Sevilla, verano de 1898. En nuestro puerto sin mar, vagan los perros sedientos a cincuenta grados a la sombra, y los pájaros de tierra se estrellan contra los escaparates de los comercios buscando el refugio del interior.
El 6 julio, el capitán Antoine Morandé arriba en el muelle Camaronero. Trae el encargo de llevar a Francia un piano de gran cola de la firma Piazza que perteneció a la reina María de las Mercedes. Aquello que debía de ser un mero trámite se complica al comprobar que sus ochenta y cuatro teclas suenan a duelo.
A partir de ese momento, nace la leyenda del piano melancólico de los Montpensier y con ella, un relato épico en el que Antoine Morandé, hombre incierto con tres verdades ciertas; una afinadora de piel tibia y manos prodigiosas llamada Artemisa; una contrabandista de ajuares para novias apodada la Tres Ombligos y un oficial de carabineros que cree que Dios dormita bajo el horizonte del Atlántico, tratarán de salvar a María de las Misiones, huérfana bantú de siete años a
quien el arzobispo castrense se trajo de ultramar vestida de novicia.
Mezclando la rigurosidad de la crónica histórica con la seducción del realismo mágico, Las duquelas —en caló: los pesares— continúa la saga de los Tiempos del Porvenir iniciada por el autor con El retratista de los niños muertos, transportándonos a una fecha anterior en la que una jovencísima Davinia acaba de finalizar sus estudios y únicamente sale de su mansión de la avenida de las Bombillas para limpiar la tumba de su madre.

Sabemos de Manuel Aparicio Villalba que se asomó prematuramente al mundo una madrugada de 1964. También conocemos que las monjas lo bautizaron antes de
la amanecida, porque un apresurado médico aventuró que el crío no sobreviviría. Su madre narraría de por vida que justo después de echarle el agua, su hijo renació. Quizás aquella experiencia fuera su primer contacto con el realismo mágico.
Se enorgullece de haber cursado la EGB en uno de esos pequeños colegios de barriada obrera, con solo cuatro maestros y aulas compartidas para los primeros cursos. Después vendría un bachillerato por la rama de letras -su pasión- en un instituto público y un COU con clases nocturnas en otro distinto para poder trabajar. Para entonces, había memorizado tanta poesía que jamás necesitó volver a releerla.
Entre turno y turno de trabajo, comprendió que las letras aprendidas no le solucionarían el porvenir. En la universidad cambió la creatividad de la métrica por la mecánica de las integrales dobles y la omnipresencia del arte por la fugacidad
de los balances de situación. La mediocridad tiene su precio. Aun así, fue por aquellos años cuando descubrió la precisión de la prosa.
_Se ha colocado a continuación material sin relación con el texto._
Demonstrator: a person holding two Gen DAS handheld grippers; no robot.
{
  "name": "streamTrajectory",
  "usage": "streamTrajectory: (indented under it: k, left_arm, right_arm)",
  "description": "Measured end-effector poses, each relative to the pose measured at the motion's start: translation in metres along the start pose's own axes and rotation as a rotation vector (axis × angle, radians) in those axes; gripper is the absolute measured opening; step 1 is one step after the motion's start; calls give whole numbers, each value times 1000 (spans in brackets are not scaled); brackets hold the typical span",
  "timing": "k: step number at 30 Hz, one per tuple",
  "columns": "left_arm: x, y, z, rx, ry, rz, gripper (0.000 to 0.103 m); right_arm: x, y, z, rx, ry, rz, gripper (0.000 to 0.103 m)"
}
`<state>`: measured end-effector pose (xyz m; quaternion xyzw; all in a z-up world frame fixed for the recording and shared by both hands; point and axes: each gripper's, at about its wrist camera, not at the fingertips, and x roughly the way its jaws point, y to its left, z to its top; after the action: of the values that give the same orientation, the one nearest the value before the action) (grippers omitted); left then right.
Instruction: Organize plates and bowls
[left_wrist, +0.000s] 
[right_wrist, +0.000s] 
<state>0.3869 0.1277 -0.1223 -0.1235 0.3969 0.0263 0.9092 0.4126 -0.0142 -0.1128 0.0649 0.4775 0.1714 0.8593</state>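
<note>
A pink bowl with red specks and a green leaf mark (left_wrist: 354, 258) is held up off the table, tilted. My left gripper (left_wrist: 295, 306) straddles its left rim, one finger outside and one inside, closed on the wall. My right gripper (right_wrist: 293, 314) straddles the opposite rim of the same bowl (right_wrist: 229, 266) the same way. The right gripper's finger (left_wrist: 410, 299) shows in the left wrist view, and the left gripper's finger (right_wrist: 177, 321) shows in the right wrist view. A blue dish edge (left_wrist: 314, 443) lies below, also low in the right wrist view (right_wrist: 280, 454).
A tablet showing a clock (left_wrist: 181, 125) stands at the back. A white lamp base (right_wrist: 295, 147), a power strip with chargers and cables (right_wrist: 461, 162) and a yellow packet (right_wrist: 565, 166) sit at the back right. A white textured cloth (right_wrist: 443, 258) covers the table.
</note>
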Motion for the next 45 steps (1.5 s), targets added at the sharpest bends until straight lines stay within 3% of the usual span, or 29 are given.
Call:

Hemos oído hablar de su inmensa biblioteca de legajos antiguos y confiesa que desde que comenzó a escribir su primera novela, únicamente lee el diccionario de la RAE con la finalidad de no contaminarse con otras lecturas. Cuando adquieras este libro, estará a punto de llegar a la letra V.
Casualidades de la vida; en ese hospital donde su madre dio a luz, trabaja desde que estudiaba COU. Primero como subalterno, después como directivo, hoy como gestor. Vaticina que seguramente muera allí. «Le debo un éxitus letalis a la estadística del centro», ha referido en el tardeo de las copas.